Karl Ekeman

The Concept of "Persuasive" in Ancient Greece: Historicising Greek Rhetorical Theory through the Sociohistorical Conditions of the Power of Speech

We take for granted that speech can be “persuasive.” Yet the concept of “persuasive” is neither timeless nor universal—it is a product of history. The uncanniness of the "post-truth politics" introduced with Donald Trump in the 2010s may lie precisely in this: the principles that once were presumed to guide public judgment of a claim’s validity now seem arbitrary, fragile, and fleeting.

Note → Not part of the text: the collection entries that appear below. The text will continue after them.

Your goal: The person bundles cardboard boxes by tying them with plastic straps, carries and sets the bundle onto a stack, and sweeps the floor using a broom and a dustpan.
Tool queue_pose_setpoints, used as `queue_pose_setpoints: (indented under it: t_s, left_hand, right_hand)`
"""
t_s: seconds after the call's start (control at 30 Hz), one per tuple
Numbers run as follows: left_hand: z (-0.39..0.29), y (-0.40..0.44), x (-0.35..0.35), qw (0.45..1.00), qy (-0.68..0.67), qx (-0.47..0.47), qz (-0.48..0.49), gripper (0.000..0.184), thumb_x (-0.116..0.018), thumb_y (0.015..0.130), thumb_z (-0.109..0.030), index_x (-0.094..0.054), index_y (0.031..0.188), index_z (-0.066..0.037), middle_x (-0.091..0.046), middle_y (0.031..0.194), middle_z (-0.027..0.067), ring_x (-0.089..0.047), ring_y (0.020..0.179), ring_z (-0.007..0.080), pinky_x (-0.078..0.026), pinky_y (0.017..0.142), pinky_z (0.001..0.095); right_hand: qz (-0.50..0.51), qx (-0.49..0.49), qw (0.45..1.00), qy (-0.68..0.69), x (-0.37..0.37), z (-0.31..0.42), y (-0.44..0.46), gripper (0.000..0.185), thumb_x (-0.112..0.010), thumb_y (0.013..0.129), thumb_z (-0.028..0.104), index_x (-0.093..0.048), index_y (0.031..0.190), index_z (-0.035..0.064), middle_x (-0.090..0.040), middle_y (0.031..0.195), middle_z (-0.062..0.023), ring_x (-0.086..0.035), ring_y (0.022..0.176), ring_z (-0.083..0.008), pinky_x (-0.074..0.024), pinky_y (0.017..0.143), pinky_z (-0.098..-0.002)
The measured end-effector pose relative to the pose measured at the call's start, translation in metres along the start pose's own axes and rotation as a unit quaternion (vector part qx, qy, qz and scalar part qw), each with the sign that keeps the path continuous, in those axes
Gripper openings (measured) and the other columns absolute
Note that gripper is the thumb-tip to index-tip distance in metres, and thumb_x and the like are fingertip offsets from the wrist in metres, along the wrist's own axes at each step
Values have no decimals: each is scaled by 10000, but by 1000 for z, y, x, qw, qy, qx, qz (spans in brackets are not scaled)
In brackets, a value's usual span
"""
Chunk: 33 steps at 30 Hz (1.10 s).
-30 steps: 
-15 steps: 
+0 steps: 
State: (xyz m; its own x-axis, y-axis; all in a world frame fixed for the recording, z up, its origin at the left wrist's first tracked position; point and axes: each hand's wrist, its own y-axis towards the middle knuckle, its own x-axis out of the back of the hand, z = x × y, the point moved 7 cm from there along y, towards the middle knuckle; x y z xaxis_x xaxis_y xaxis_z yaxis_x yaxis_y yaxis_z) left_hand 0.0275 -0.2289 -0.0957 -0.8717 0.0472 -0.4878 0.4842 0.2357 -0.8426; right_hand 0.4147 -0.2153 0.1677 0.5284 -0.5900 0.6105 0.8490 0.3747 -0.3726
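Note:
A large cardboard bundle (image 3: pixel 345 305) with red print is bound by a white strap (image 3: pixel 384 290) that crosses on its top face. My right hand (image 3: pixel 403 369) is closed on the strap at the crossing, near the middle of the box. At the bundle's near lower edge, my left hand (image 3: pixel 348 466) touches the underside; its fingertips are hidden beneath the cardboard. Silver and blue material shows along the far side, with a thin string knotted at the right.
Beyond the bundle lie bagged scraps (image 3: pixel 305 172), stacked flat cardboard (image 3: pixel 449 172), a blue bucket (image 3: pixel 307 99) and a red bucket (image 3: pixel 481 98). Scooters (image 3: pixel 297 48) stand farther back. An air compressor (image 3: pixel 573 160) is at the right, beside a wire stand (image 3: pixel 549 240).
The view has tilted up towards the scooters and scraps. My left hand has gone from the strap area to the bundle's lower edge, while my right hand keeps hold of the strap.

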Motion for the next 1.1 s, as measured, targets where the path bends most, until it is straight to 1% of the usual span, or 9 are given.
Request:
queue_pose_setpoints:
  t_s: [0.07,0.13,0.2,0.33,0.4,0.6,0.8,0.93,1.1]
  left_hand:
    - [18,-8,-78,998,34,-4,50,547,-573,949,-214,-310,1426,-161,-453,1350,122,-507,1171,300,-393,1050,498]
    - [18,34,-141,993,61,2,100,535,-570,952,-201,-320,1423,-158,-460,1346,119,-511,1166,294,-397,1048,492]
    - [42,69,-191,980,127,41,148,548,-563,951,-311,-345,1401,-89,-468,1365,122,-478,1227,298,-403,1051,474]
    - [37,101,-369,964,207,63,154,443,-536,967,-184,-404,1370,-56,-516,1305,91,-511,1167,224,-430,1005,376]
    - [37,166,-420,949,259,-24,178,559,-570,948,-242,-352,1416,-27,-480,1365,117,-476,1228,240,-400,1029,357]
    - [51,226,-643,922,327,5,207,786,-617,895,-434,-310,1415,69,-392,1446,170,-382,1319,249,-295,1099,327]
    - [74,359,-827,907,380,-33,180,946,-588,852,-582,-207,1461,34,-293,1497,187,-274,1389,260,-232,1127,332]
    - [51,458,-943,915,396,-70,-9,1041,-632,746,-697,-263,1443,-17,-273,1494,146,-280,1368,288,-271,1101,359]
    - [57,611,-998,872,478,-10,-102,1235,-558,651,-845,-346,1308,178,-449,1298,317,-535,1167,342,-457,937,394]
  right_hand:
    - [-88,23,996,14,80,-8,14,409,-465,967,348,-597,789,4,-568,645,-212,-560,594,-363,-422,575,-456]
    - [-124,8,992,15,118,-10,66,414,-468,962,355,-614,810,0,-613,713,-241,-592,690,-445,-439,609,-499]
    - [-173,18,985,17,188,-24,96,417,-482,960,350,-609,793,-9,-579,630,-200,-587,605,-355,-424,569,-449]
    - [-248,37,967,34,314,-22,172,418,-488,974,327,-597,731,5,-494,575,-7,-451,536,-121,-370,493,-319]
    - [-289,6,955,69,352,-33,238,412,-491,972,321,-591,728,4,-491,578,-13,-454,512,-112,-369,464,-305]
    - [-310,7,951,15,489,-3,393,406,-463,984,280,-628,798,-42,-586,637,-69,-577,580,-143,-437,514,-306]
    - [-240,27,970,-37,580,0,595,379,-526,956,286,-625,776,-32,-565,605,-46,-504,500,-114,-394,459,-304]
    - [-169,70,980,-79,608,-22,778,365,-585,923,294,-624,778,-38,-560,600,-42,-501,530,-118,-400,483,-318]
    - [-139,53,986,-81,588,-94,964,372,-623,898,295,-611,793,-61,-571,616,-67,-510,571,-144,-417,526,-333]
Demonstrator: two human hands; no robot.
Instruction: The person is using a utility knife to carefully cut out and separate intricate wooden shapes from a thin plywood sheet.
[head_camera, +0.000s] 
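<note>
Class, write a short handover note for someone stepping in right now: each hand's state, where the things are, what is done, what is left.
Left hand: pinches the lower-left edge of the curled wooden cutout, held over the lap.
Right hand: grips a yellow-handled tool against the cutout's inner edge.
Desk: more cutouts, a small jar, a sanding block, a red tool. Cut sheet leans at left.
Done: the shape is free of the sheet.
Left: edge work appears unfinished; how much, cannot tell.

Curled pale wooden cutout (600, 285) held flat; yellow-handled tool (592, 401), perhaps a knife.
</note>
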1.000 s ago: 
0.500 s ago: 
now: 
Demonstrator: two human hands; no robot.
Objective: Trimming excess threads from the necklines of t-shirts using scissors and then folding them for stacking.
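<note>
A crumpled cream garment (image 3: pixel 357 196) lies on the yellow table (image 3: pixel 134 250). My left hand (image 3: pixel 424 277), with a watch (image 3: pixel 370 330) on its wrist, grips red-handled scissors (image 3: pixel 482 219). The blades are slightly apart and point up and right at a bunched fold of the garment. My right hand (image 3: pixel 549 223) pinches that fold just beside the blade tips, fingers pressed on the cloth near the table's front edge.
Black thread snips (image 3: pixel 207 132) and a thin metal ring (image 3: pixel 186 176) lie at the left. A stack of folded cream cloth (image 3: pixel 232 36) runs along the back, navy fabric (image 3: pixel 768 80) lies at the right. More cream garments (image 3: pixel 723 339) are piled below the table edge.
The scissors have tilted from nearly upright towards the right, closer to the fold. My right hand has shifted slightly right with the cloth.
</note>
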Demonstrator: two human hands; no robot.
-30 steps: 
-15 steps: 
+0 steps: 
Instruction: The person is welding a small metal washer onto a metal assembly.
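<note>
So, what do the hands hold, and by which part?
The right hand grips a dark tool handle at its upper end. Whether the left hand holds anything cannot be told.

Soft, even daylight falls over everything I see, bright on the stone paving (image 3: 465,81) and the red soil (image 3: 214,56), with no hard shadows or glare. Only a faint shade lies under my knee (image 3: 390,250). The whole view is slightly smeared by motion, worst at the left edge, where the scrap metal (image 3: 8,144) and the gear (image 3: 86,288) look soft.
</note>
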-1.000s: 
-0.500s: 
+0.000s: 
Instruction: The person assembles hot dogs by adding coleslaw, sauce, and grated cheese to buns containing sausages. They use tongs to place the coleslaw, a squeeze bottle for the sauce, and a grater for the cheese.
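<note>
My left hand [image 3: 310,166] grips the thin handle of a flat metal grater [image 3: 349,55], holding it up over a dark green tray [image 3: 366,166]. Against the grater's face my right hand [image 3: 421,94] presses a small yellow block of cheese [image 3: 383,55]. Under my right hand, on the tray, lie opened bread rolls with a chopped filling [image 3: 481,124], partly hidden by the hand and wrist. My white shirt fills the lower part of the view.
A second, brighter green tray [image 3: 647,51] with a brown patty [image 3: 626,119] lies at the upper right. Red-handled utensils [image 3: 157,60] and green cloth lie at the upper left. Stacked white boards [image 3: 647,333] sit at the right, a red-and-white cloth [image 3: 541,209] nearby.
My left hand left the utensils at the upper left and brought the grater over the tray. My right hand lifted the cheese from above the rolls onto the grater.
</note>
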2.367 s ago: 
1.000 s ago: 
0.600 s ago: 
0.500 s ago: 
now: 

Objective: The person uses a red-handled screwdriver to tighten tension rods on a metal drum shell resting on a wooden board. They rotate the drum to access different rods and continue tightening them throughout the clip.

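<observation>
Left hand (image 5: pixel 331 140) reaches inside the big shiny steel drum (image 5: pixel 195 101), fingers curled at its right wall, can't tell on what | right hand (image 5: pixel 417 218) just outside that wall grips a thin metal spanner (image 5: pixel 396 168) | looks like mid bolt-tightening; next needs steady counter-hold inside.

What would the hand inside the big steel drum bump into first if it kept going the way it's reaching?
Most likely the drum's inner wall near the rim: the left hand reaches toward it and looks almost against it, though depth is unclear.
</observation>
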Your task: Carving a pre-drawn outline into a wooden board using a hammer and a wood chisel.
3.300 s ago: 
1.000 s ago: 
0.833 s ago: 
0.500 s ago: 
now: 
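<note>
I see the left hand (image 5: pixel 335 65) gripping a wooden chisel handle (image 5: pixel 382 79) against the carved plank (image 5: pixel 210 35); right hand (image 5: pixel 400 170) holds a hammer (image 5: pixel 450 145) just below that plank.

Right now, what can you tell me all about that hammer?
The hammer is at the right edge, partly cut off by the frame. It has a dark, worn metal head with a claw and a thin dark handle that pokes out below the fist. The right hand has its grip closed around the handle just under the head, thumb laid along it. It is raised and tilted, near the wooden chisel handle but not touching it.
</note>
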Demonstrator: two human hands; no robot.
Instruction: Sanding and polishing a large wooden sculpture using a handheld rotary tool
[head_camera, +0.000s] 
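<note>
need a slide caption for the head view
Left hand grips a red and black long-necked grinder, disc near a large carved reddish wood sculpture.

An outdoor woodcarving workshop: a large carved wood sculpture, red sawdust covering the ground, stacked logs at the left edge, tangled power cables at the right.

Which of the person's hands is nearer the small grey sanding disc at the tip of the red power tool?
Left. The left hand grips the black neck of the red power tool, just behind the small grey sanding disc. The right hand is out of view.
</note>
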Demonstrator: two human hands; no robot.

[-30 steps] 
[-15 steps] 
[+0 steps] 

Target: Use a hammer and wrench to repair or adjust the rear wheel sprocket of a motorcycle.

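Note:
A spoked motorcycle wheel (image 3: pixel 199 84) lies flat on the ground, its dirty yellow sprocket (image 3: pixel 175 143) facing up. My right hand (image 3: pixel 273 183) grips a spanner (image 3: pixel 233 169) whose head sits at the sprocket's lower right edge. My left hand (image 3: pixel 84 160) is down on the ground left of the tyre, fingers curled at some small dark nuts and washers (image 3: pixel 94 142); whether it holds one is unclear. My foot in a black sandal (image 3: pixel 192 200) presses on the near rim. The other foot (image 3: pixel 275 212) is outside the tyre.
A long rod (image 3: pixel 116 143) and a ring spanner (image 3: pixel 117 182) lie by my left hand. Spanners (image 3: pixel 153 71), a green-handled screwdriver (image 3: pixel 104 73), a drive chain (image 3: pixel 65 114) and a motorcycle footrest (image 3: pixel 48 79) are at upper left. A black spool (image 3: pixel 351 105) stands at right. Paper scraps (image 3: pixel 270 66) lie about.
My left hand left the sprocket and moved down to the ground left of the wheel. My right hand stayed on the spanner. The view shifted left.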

This project tackles a key challenge posed by “post-truth politics" for rhetorical scholarship: its reliance on ancient frameworks presumed to hold universal validity. By historicizing the presuppositions undergirding rhetorical theory, it reinterprets Ancient Greek rhetoric—not as the discovery of timeless linguistic power but as a reflection of the social transformations of 6th- to 4th-century BCE Greece that gave speech its conditional authority.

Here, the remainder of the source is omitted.